If you are considering bed-sharing, it is important to be aware of all risks and make decisions about where your baby sleeps based on all of this knowledge.
With all of these factors considered, it is the view of the Scottish Cot Death Trust that an infant bed-sharing with the adult(s) sleeping should be avoided. We aim to be transparent and ensure that families and the professionals supporting them have all of the information available to inform discussions and decision making.
For the first six months the safest place for a baby to sleep is their own firm, flat, and uncluttered space in the same room as you.
Things to consider
“cots that attach to our bed are popular, is this bed sharing?” – if one side of your cot drops down and attaches to your bed, then this technically becomes a shared sleeping space. We would encourage people to consider some of the above factors and ensure that bedding on the parent bed cannot enter baby’s sleep space.

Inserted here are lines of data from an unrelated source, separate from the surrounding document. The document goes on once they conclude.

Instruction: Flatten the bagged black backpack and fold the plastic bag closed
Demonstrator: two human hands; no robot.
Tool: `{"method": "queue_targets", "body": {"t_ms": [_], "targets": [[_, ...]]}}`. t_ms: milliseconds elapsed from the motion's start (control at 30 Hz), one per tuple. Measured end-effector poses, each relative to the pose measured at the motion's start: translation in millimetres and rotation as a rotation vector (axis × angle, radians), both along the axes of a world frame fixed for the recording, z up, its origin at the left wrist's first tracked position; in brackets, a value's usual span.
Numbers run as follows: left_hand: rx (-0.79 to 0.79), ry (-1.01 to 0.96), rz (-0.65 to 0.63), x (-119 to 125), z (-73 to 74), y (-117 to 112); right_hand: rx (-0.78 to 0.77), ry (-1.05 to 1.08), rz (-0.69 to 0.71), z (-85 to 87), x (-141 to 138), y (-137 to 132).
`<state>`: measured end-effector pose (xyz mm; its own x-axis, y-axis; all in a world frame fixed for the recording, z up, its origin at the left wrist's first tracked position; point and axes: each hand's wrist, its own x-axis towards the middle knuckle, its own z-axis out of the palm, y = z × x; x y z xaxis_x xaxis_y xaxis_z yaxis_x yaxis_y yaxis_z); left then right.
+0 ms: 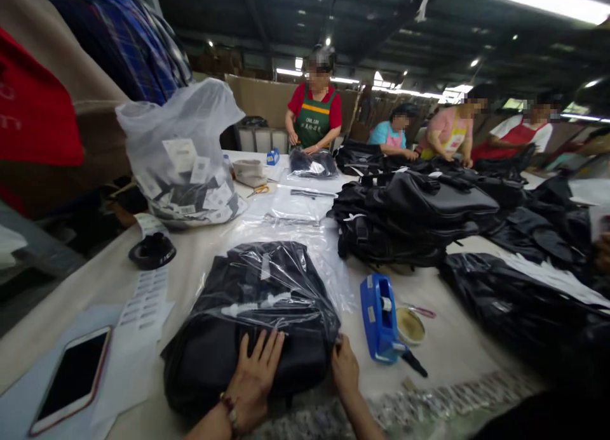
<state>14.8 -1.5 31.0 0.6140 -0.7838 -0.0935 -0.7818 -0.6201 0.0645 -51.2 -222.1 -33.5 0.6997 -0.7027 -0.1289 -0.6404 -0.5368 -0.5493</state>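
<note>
Bagged backpack (pixel 252 300) — under left hand (pixel 252 380)

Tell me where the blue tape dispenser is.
In the head view, the blue tape dispenser sits on the table just right of the right hand, beside a small round dish.

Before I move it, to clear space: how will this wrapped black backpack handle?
The black backpack looks soft and floppy, given its slumped shape under the left hand. Its clear plastic bag will probably feel slippery. Weight is unclear.
</note>
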Motion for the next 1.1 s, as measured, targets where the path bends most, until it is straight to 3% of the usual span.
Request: {"method": "queue_targets", "body": {"t_ms": [200, 333, 467, 667, 833, 1100], "targets": [[0.141, 0.084, 0.085, 17.6, 64.2, -13.4, 0.214, -0.175, -0.087, 14.1, 26.7, -1.1], [0.218, 0.328, 0.146, 39.2, 88.7, -20.8, 0.326, -0.264, -0.150, 10.1, 43.7, -6.4], [0.194, 0.416, 0.173, 57.5, 107.7, -26.5, 0.424, -0.258, -0.237, 2.8, 53.4, -13.5], [0.042, 0.508, 0.220, 83.9, 128.9, -29.0, 0.625, -0.253, -0.223, 1.6, 80.6, -4.7], [-0.090, 0.575, 0.227, 115.8, 133.6, -28.9, 0.764, -0.187, -0.225, 2.9, 106.9, 2.2], [-0.148, 0.724, 0.263, 142.0, 144.2, -40.5, 0.985, -0.117, -0.241, 8.0, 104.6, 22.8]]}}
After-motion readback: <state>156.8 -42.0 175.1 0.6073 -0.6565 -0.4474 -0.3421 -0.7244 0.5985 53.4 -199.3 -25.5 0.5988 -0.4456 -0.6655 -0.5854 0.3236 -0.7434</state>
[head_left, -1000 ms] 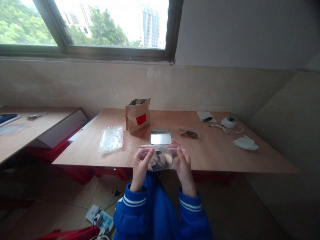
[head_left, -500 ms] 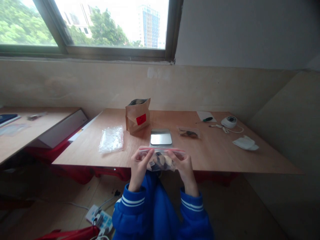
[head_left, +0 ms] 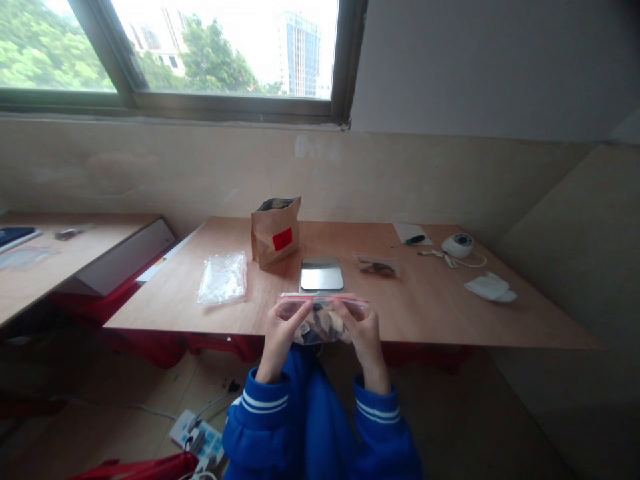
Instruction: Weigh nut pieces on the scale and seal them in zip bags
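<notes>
Single head-worn camera, looking forward and down from a seated person across a wooden table (head_left: 450, 313) toward a wall and window (head_left: 220, 50); hands close below, far edge well off

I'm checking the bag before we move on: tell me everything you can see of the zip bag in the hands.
The zip bag is clear plastic with a red strip along its top edge, holding dark and pale pieces. It is held level over the table's near edge, left hand and right hand pinching its top corners. Whether it is sealed cannot be told.
</notes>
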Motion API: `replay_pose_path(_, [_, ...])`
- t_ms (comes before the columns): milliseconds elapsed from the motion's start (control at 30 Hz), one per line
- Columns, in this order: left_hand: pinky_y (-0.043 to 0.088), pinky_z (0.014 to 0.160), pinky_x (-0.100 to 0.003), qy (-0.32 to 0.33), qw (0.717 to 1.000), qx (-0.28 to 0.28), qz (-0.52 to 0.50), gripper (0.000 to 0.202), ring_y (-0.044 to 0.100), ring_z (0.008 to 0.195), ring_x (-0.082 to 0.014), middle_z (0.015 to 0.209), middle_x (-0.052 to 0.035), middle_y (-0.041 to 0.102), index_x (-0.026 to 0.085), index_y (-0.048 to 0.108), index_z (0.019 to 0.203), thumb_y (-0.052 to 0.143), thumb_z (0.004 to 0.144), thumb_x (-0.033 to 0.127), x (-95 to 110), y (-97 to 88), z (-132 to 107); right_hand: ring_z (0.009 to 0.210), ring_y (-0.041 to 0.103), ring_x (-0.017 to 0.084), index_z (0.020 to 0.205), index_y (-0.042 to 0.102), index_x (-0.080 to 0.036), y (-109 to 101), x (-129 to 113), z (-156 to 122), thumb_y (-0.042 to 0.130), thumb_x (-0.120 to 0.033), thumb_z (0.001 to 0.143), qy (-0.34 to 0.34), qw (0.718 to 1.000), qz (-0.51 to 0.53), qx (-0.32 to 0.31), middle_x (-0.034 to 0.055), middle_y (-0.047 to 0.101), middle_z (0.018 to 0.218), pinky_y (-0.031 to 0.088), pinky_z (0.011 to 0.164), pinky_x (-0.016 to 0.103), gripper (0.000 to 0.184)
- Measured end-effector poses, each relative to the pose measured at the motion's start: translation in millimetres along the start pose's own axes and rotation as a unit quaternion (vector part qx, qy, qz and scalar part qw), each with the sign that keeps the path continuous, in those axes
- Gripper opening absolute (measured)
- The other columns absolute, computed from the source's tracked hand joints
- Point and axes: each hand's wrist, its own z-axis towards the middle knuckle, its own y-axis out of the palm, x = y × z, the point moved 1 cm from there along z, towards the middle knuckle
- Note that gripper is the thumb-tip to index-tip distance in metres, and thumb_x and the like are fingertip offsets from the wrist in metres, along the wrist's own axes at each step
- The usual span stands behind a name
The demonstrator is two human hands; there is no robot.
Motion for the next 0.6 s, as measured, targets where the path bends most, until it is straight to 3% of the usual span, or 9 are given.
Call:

“does this mean I can’t bring baby into bed at all?” – Not at all. It’s lovely to have your baby with you for a cuddle or a fed but it’s safest to put your baby back in their cot before you go to sleep.
Evidence For Our Message To Avoid Bed-Sharing
In 2013, an analysis of five major case control studies found a five fold increase risk of SUDI for breastfed infants under 3 months of age when bedsharing.
A Scottish study found the risks of bedsharing greatly increase when either parent smokes.